In July, some 90 countries signed up to an UNCTAD-FAO-UNEP roadmap towards ending harmful fishing subsidies. Some non-governmental organizations also signed up, including the World Wide Fund for Nature (WWF). Aimee Gonzales, WWF's ecosystems goods and services manager, explains why the initiative is so important.
Q: How do fishing subsidies contribute to the problem of overfishing?
A: Fishing subsidies account for about 20% of the fishing industry's revenue. These subsidies go to programs like boat building that lead to too many boats chasing too few fish, running these precious resources to the ground.
But we should keep in mind that not all fishing subsidies contribute to overfishing. Not all are harmful.

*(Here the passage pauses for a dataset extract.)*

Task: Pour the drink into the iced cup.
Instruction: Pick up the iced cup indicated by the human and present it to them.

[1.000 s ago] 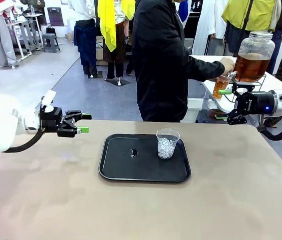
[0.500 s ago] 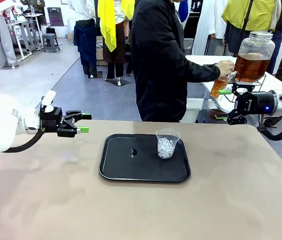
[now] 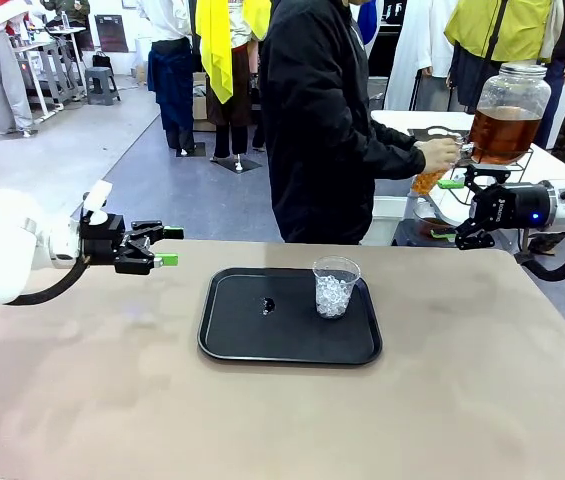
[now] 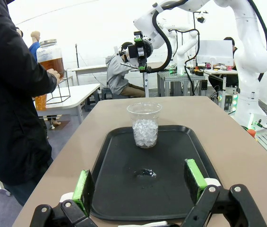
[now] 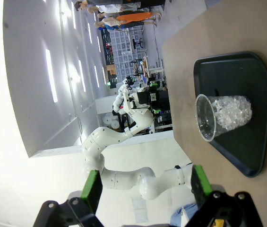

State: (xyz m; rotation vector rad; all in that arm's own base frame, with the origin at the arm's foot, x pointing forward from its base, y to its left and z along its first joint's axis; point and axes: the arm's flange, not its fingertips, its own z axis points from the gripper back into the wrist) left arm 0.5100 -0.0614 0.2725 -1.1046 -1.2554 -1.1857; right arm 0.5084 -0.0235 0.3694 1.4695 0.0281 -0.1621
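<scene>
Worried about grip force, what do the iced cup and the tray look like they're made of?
Iced cup: probably thin clear plastic, glossy; the ice shows through its wall. Tray: looks like black moulded plastic, matte with faint sheen and a raised rim.

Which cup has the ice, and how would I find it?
Look at the big tan table, then the black tray in its middle. On the tray's right side stands a clear plastic cup with white ice cubes inside. The person's cup, beyond the table, holds orange drink instead.
</scene>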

In fact, some subsidies can be beneficial, for example, by helping industry switch to environmentally-friendly fishing gear which reduces the accidental catch of turtles, smaller fish and seabirds.

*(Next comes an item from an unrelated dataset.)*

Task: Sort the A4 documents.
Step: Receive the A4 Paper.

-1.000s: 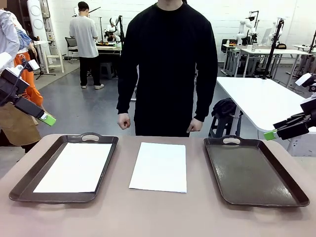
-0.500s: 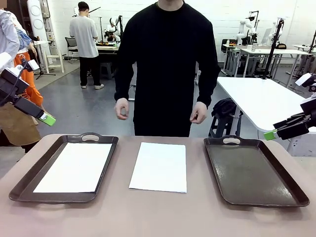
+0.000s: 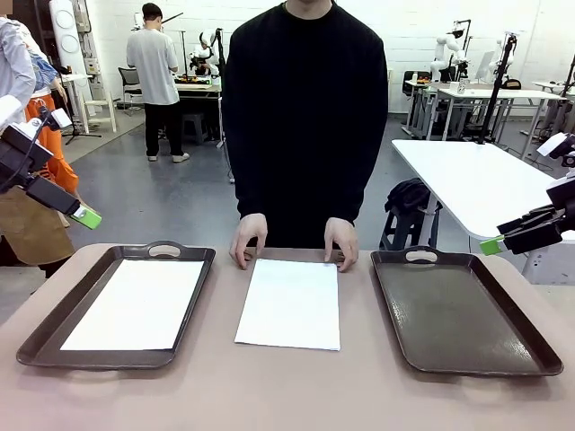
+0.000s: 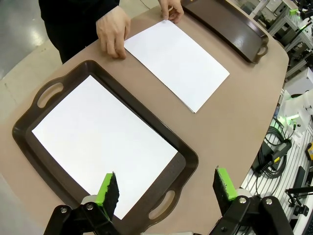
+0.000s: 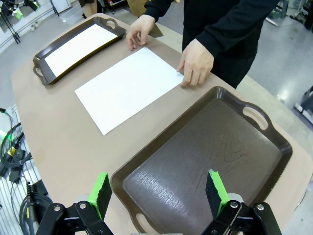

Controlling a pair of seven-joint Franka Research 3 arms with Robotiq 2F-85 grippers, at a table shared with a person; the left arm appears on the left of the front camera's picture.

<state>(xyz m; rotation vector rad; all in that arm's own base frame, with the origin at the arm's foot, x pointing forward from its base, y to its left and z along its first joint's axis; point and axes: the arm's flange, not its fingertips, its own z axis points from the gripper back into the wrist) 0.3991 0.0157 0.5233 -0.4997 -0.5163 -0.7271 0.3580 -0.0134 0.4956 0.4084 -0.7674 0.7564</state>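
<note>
The person has lowered one hand (image 3: 249,241) and the other hand (image 3: 342,244) onto the far corners of the loose sheet (image 3: 290,303) at mid-tabletop, probably to pass or shift it. Another sheet (image 3: 135,303) lies in the left tray (image 3: 54,323); the right tray (image 3: 467,314) holds nothing. The left gripper (image 4: 165,187) and right gripper (image 5: 158,188) hover with jaws apart.

Two A4 documents, plain white blank sheets, both lie flat with their long sides running away from the camera. One sheet (image 3: 135,303) fills most of the floor of the dark brown tray (image 3: 76,305) at the lower left of the frame. The other sheet (image 3: 289,303) lies on the bare table (image 3: 287,386) at the centre, apart from that tray. One hand (image 3: 247,241) of a person touches its far left corner and the other hand (image 3: 342,242) its far right corner.
</note>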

Q: How are subsidies linked to illegal fishing?
A: When a specific company receives fishing subsidies, and then fishes illegally, then the subsidy has contributed to illegal fishing. Illegal fishing includes fishing in the waters of a country without authorization, fishing above quota limits, or failing to report what they catch. Fishing in unregulated / unmanaged areas like the high seas is also problematic.
Some boats involved in what we call IUU fishing -- illegal, unreported or unregulated fishing - still receive government subsidies. We know this by tracking the vessels, investigating funding sources, looking at the finances of corporations, interviews. Greenpeace has documented this extensively.
Q: Why is it so important to reform fisheries subsidies?
A: If we don't reform fisheries subsidies, then we risk running out of fish to feed people. Global fish stocks are in dire straits. About 90% are fully fished or overfished.
This is also about people. More than 3 million people rely on the oceans, especially fish, for their food, income, or even cultural identity.
It's also about fairness. Subsidies are going to distant water boats from the EU, Japan, South Korea, and China, which catch many more fish than the local fishermen in developing countries. About 90% of the world's fishermen live in developing countries. They're losing out to the boats which are subsidized.
Q: Why is it difficult to eliminate harmful subsidies?
A: Because the fishing industry is a strong political lobby in some countries. They influence their governments who may lack the political will to reform their subsidies when in fact, given scarce resources, reforming subsidies would help them maximize their investments in the sector.
Subsidies reform in developing countries has to be applied progressively, so that people can manage and countries can implement programs to help the transition to sustainable fishing. There are plenty of examples of how that transition has worked, in both developed and developing countries.
Q: What role could UNCTAD play?
A: By building an alliance of 90 countries and UNEP and FAO, UNCTAD has already played a major role. Now it needs to finish the job and work with other influential players so we can effectively reform subsidies according to the roadmap.
UNCTAD has been very good at highlighting the concerns and imperatives of developing countries. Too often, the developed countries, especially the big coastal nations, come up with the research, reports and politics around fisheries subsidies and only very few developing countries can match those technical resources in negotiations. We need a solution that takes into account the needs and concerns of coastal communities in developing countries. After all, the majority of coastal nations are developing countries. And developing countries are currently the main producers and exporters of fish.